Work instruction:
Please copy out every line of the data word for word.

Data extract:
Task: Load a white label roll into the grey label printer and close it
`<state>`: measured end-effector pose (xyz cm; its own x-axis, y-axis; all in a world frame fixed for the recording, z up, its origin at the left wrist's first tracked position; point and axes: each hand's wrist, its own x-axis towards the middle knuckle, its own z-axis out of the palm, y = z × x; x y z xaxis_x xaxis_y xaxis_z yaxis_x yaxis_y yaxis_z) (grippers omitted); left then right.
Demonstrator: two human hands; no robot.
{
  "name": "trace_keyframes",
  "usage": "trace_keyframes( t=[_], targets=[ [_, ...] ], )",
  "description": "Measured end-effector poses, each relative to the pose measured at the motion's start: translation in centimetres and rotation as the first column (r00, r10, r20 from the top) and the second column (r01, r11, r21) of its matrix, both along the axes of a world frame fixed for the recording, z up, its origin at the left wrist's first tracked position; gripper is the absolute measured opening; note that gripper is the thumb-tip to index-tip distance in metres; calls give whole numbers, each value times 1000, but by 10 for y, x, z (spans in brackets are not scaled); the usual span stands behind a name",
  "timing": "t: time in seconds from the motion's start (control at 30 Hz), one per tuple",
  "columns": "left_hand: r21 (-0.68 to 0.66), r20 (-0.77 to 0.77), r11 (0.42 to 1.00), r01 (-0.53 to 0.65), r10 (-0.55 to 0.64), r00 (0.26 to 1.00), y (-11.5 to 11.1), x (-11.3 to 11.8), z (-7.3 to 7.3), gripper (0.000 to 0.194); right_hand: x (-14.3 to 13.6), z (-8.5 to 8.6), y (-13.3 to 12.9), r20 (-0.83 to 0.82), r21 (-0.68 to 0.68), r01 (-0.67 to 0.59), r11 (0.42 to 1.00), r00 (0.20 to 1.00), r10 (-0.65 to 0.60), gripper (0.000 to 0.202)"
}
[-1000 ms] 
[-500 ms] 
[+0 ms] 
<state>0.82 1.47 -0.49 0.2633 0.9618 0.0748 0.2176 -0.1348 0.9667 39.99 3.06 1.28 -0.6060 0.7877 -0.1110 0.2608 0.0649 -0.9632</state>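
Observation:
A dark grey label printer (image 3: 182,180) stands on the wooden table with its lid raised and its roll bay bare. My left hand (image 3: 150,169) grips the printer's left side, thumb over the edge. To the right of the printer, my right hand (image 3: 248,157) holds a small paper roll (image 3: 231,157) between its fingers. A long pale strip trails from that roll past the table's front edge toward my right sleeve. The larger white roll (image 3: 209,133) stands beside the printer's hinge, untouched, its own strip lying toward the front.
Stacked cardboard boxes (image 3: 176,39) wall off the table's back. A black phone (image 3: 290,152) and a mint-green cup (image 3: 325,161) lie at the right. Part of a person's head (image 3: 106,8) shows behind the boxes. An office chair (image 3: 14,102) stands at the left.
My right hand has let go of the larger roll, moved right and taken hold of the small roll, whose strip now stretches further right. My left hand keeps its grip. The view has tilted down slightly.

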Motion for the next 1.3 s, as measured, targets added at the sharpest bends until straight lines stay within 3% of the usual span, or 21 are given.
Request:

Answer space:
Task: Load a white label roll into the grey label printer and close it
`<state>`: measured end-effector pose (xyz cm; its own x-axis, y-axis; all in a world frame fixed for the recording, z up, its origin at the left wrist's first tracked position; point and axes: each hand's wrist, its own x-axis towards the middle knuckle, its own z-axis out of the palm, y = z × x; x y z xaxis_x xaxis_y xaxis_z yaxis_x yaxis_y yaxis_z) (grippers omitted); left then right.
Demonstrator: two human hands; no robot.
{
  "name": "trace_keyframes",
  "usage": "trace_keyframes( t=[_], targets=[ [_, ...] ], )",
  "description": "Measured end-effector poses, each relative to the pose measured at the motion's start: translation in centimetres and rotation as the first column (r00, r10, r20 from the top) and the second column (r01, r11, r21) of its matrix, both along the axes of a world frame fixed for the recording, z up, its origin at the left wrist's first tracked position; gripper is the absolute measured opening; note that gripper is the thumb-tip to index-tip distance in metres; calls give whole numbers, each value times 1000, but by 10 for y, x, z (spans in brackets are not scaled); the usual span stands behind a name",
  "timing": "t: time in seconds from the motion's start (control at 30 Hz), one per tuple",
  "columns": "left_hand: r21 (-0.68 to 0.66), r20 (-0.77 to 0.77), r11 (0.42 to 1.00), r01 (-0.53 to 0.65), r10 (-0.55 to 0.64), r00 (0.26 to 1.00), y (-11.5 to 11.1), x (-11.3 to 11.8), z (-7.3 to 7.3), gripper (0.000 to 0.194); right_hand: x (-14.3 to 13.6), z (-8.5 to 8.6), y (-13.3 to 12.9), r20 (-0.83 to 0.82), r21 (-0.68 to 0.68), r01 (-0.67 to 0.59), r11 (0.42 to 1.00), r00 (0.20 to 1.00), r10 (-0.65 to 0.60), gripper (0.000 to 0.202)"
}
[-1000 ms] 
[-500 ms] 
[+0 ms] 
<state>0.82 1.47 -0.49 0.2633 0.9618 0.0748 0.2176 -0.1348 0.9667 39.99 3.06 1.28 -0.6060 0.7877 -0.1110 0.2608 0.0649 -0.9632</state>
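Observation:
A dark grey label printer (image 3: 182,180) stands on the wooden table with its lid raised and its roll bay bare. My left hand (image 3: 150,169) grips the printer's left side, thumb over the edge. To the right of the printer, my right hand (image 3: 248,157) holds a small paper roll (image 3: 231,157) between its fingers. A long pale strip trails from that roll past the table's front edge toward my right sleeve. The larger white roll (image 3: 209,133) stands beside the printer's hinge, untouched, its own strip lying toward the front.
Stacked cardboard boxes (image 3: 176,39) wall off the table's back. A black phone (image 3: 290,152) and a mint-green cup (image 3: 325,161) lie at the right. Part of a person's head (image 3: 106,8) shows behind the boxes. An office chair (image 3: 14,102) stands at the left.
My right hand has let go of the larger roll, moved right and taken hold of the small roll, whose strip now stretches further right. My left hand keeps its grip. The view has tilted down slightly.
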
Motion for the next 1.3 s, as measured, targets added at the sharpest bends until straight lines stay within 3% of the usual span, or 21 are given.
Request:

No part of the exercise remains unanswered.